Lessons learned during my life
Jesus said to forgive seventy times seven times a day.
Giving friends the benefit of the doubt is sometimes the best gift ever.
A daddy loves his daughter better than any boy ever will.
Done right, a daddy teaches a daughter how boys should treat her.
No prayer request a daughter makes is ever too silly for a daddy to support and share.
All little girls will have their hearts broken one day.
Daddies will always welcome the chance to share their love with their daughters.
Words of love and affirmation build bridges of trust and understanding.
Home is where we are loved, not just where we live.
Beauty on the inside is more important than beauty on the outside.
There is great joy in doing routine daily things around the house.
Sharing work around the house with someone you love makes the work easier and gets it done faster.
Those who refuse to gossip about others rarely are ever gossiped about themselves.
It takes strength of character to say you are sorry first.
Saying you are sorry is never a sign of weakness; when you are wrong it is an obligation.
Marriage is the most fun you will ever have with your best friend.
Marriage is a commitment that takes courage and sacrifice but is made to last a lifetime.
Marriage is an empty box; you must put something in before you can get anything out.
The top 7 things to put in your Marriage Box Include:
Prayer (Those who pray together, stay together)
Communication (a key to a lasting marriage)
Time (spending time with your spouse who is your best friend)
Intimacy (touching, massaging lotion onto feet, etc.)
Respect (agree to disagree if you must)
Forgiveness (refuse to hold a grudge. Let go of mistakes made in the past )
Acceptance (God gave you your spouse as a gift. Accept God’s gift to you and treasure them, nurture and protect them from all harm)
Be slow to anger and quick to forgive.
Forgive just as God has forgiven you; completely.
Children do better with both a mother and a father.

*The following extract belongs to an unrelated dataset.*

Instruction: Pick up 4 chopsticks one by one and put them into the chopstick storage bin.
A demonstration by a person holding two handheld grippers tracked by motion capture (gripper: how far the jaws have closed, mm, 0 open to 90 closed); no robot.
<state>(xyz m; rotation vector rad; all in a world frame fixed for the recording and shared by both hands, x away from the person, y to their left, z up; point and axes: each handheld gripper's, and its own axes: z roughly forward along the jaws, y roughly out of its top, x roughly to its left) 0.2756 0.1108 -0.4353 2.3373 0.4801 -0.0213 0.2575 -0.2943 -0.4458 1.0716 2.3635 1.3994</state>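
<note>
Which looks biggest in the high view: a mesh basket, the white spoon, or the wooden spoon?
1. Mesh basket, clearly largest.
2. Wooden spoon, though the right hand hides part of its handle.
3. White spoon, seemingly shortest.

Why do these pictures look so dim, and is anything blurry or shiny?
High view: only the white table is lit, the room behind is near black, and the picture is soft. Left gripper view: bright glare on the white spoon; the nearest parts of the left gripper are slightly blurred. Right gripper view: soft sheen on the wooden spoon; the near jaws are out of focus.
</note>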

Perfect love casts out all fear.
Women are into details especially in the home (their nest).
If they ask you to put your cereal bowl in the dishwasher rather than in the sink, do it.
To a woman this means many things.
1. You listened to what she said.
2. You love her and wish to make her happy.
3. You respect her feelings and intelligence
4. You value what she says and what she desires.
The same goes for your socks in the clothes basket, your towel on the rack, your shoes in the closet, your papers on the desk and any other thing which she believes has a place other than where you left it last.
Happiness is an attitude of Gratitude.
Gratitude can make a real difference in your ability to feel positive, both emotionally and physically.
Let your spouse know daily exactly what you are grateful for today.
Patience is a virtue that can be cultivated and nurtured over time.
Hearing and listening are not the same.
Hearing means you heard the words and may be able to repeat them back.
Listening means you heard the words and got the meaning being conveyed and you understood what you heard.
Indeed! Most communication problems in relationships stem from issues with listening.
Stress can interfere with good communication, so seek peace early and often.
Forever love means:
Never being too old to hold hands.
It means to remembering to say, I love you” (out loud), at least once a day.
It means to never going to sleep angry.
It means forming a circle of love that gathers in the whole family.
It means at no time taking the other for granted. . . for what you take for granted, disappears.
It means to do things for each other, not in the attitude of duty or sacrifice, but in a spirit of joy.
It means to speak words of appreciation and demonstrating gratitude in thoughtful ways.
It means to have the capacity and willingness to forgive and not bring it up later.
It means to give each other an atmosphere in which each can grow.
It means a common search for the good and the beautiful in each other.
It means to not expect each other to wear a halo or to have the wings of an angel.
It means to not look for perfection in each other.
It is cultivating flexibility, patience, understanding and a sense of humor.
It means to not only commit to the right spouse; it is BEING the right spouse.